Minister Of State (Independent Charge) Government of West Bengal
- In office 2021–2026
- Governor: Jagdeep Dhankhar La. Ganesan C. V. Ananda Bose
- Chief Minister: Mamata Banerjee
- Department: •Backward Classes Welfare •Tribal Development

Member of West Bengal Legislative assembly
- In office 13 May 2011 – 5 May 2026
- Preceded by: Somra Lakra
- Succeeded by: Sukra Munda
- Constituency: Mal

Personal details
- Party: All India Trinamool Congress
- Other political affiliations: CPI(M) (before 2016)
- Parent: Firu Chik Baraik (father);
- Occupation: Staff in Tea Garden, Politician

= Bulu Chik Baraik =

Indian politician

Bulu Chik Baraik is an Indian politician and West Bengal Legislative Assembly member from Mal.

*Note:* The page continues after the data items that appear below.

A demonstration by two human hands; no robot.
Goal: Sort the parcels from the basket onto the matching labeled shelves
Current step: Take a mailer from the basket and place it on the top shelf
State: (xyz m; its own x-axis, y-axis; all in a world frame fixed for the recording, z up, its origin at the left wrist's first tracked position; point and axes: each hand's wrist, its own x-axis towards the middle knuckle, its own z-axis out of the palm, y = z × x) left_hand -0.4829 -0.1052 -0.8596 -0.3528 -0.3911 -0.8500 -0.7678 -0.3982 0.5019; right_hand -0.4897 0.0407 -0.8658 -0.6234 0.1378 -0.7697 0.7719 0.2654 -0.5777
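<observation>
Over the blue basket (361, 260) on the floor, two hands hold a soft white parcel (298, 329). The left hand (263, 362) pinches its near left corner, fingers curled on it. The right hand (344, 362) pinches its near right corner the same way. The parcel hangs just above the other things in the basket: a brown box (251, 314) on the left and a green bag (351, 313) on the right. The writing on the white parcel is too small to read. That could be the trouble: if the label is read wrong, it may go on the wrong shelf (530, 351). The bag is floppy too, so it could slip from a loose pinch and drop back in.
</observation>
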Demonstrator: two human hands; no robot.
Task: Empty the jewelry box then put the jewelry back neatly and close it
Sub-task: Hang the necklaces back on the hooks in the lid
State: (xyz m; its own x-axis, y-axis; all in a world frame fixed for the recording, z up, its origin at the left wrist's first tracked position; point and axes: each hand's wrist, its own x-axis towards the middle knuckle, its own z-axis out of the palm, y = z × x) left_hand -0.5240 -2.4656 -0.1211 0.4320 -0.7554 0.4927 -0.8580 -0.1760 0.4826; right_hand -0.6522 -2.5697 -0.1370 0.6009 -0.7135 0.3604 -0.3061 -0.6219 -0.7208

He was elected as member of state legislative assembly in 2016 as All India Trinamool Congress Candidate. In 2011, he was elected as member of state legislative assembly as Communist Party of India (Marxist) Candidate.

He was appointed the Minister of State (Independent Charge), Government of West Bengal for the Backward Classes Welfare Department and Tribal Department under the Third Banerjee Ministry.

==Early life==
He was a worker at Rungamatee Tea Estate in Jalpaiguri district. His father was Firu Chik Baraik.

==Career==
In 2011, he won election of Mal Assembly as a Communist Party of India (Marxist) candidate. In 2016, he won the election as a Trinamool Congress Candidate. He was appointed Minister of State (Independent charge) of Backward Class Welfare and Tribal development.